Problem:
Pick out every line in the data below that holds "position".
┌─ Data
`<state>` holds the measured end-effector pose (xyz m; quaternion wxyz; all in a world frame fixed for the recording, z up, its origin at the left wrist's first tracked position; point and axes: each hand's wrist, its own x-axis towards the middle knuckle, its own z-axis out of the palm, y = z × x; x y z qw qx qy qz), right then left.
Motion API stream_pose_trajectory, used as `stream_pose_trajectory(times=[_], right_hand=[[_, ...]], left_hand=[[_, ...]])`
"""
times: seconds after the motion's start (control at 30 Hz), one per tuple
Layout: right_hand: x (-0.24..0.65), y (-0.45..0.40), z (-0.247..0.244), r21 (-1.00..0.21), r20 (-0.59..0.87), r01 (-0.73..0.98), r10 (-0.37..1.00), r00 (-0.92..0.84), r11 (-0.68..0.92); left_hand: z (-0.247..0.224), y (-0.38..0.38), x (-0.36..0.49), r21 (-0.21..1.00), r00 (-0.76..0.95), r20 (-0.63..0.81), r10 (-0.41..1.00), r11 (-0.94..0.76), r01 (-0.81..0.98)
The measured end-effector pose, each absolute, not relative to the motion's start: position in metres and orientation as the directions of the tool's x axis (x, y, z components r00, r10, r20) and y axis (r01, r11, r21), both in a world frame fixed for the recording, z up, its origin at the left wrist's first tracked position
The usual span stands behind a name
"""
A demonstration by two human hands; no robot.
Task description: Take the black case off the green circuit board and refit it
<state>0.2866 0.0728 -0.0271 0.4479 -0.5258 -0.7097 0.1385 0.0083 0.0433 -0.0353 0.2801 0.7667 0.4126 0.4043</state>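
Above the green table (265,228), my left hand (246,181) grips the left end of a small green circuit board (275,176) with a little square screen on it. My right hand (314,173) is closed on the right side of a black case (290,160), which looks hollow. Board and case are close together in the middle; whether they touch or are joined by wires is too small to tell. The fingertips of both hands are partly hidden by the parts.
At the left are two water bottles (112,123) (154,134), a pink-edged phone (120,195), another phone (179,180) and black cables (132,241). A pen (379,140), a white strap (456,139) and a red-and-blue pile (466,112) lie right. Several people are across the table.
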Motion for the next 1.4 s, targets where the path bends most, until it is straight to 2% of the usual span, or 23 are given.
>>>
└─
Solution below:
`<state>` holds the measured end-effector pose (xyz m; quaternion wxyz; all in a world frame fixed for the recording, z up, its origin at the left wrist's first tracked position; point and axes: each hand's wrist, its own x-axis towards the middle knuckle, its own z-axis out of the palm, y = z × x; x y z qw qx qy qz), right then left.
The measured end-effector pose, each absolute, not relative to the motion's start: position in metres and orientation as the directions of the tool's x axis (x, y, z components r00, r10, r20) and y axis (r01, r11, r21), both in a world frame fixed for the recording, z up, its origin at the left wrist's first tracked position

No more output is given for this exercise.